- **REQUIREMENT**
Without the images, reproduce each line of the material exactly.

- **COLLECTED DATA**
===============

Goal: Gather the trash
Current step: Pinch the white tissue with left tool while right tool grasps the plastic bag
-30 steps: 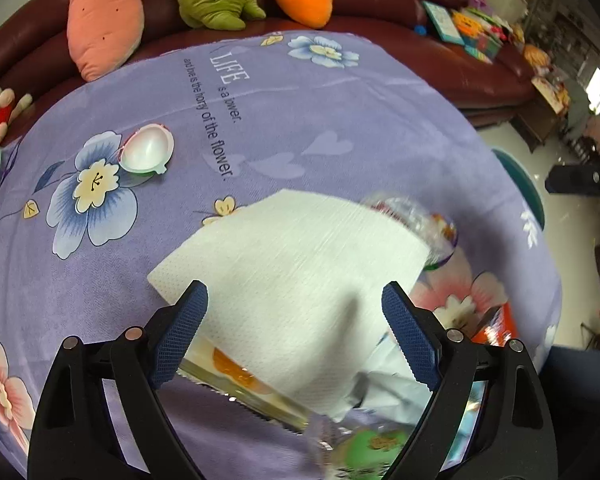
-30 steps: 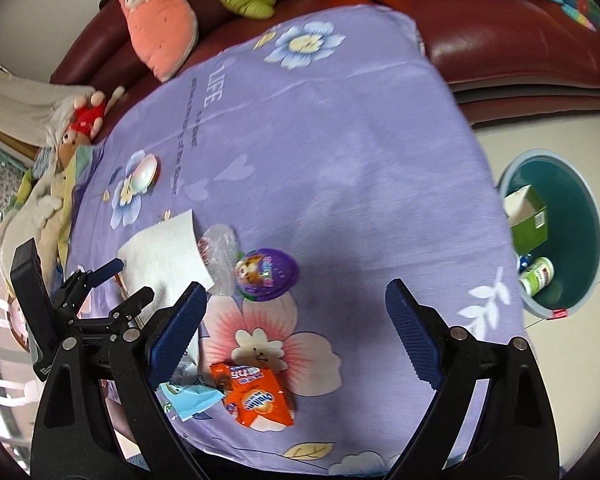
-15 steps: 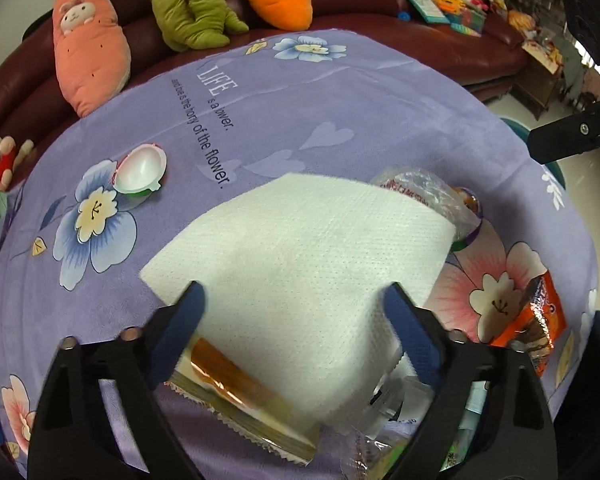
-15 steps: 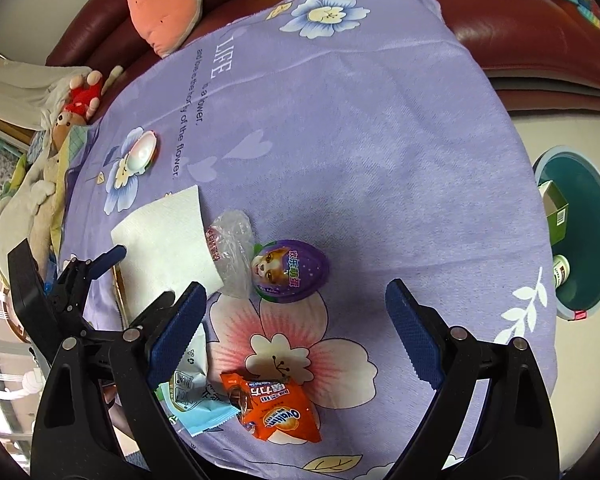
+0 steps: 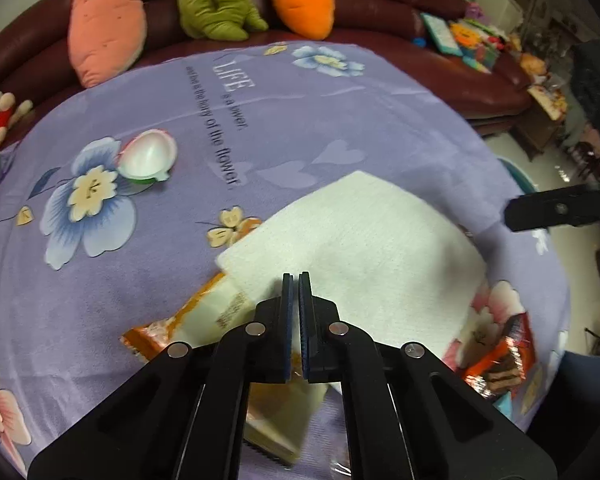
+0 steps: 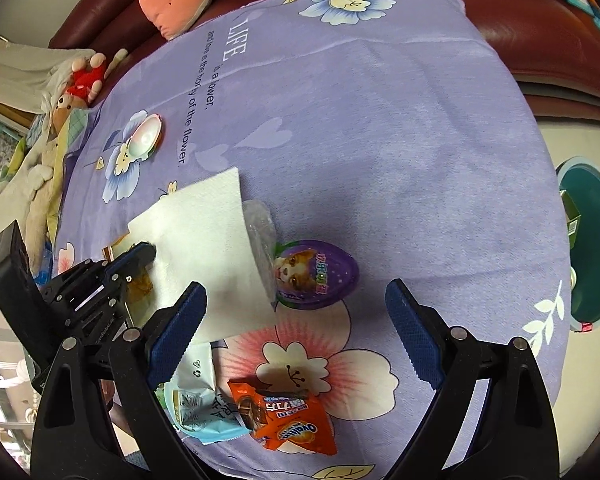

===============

- **EXPECTED ANSWER**
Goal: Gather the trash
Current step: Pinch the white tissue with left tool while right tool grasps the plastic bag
-30 steps: 
-30 steps: 
-15 steps: 
-15 steps: 
+0 steps: 
+0 steps: 

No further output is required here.